Your copy must hold all of the data below, unchanged and without images.
::: INFORMATION SUPPLIED
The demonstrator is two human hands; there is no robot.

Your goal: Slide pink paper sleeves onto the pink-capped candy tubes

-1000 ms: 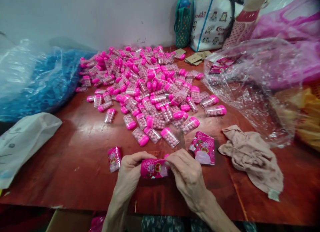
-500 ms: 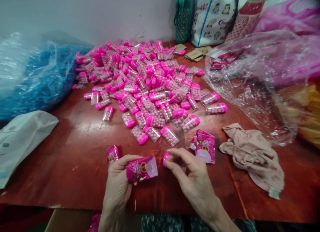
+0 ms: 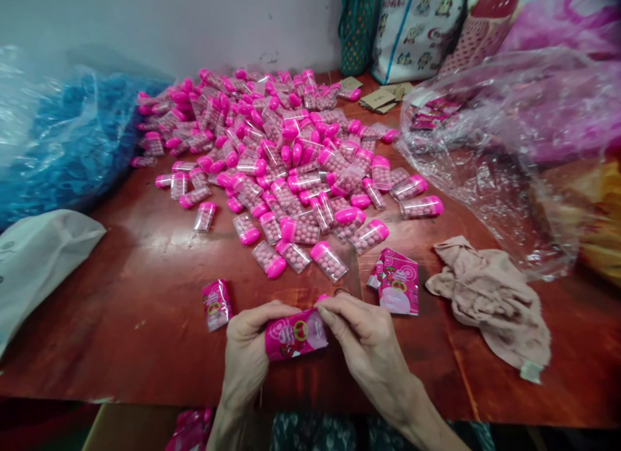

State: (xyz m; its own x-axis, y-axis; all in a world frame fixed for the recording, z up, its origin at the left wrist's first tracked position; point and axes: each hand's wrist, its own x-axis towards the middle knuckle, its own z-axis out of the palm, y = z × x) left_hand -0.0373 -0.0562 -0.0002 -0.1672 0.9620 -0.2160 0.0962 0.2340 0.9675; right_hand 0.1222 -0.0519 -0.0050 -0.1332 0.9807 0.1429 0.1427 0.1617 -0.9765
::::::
▶ SOLUTION FOR THIS TASK
The demonstrator is two human hands; there is no robot.

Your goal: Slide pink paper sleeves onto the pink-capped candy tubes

-1000 ms: 
-500 ms: 
+0 ms: 

State: (xyz m; its own x-axis, y-axis; all in a world frame fixed for the recording, z up, its origin at the left wrist's first tracked position; point and axes: each hand's wrist, its own x-axis towards the middle knuckle, its own z-axis out of the palm, y = z × x) left_hand -0.0373 -0.0562 -0.0002 -0.1672 0.9620 -0.2160 0.0962 0.2340 0.9675; right_hand 0.1222 -0.0519 -0.0050 -0.1332 0.9807 0.1429 0.1427 0.1617 -0.9765

An answer has been given, and the exercise is complete.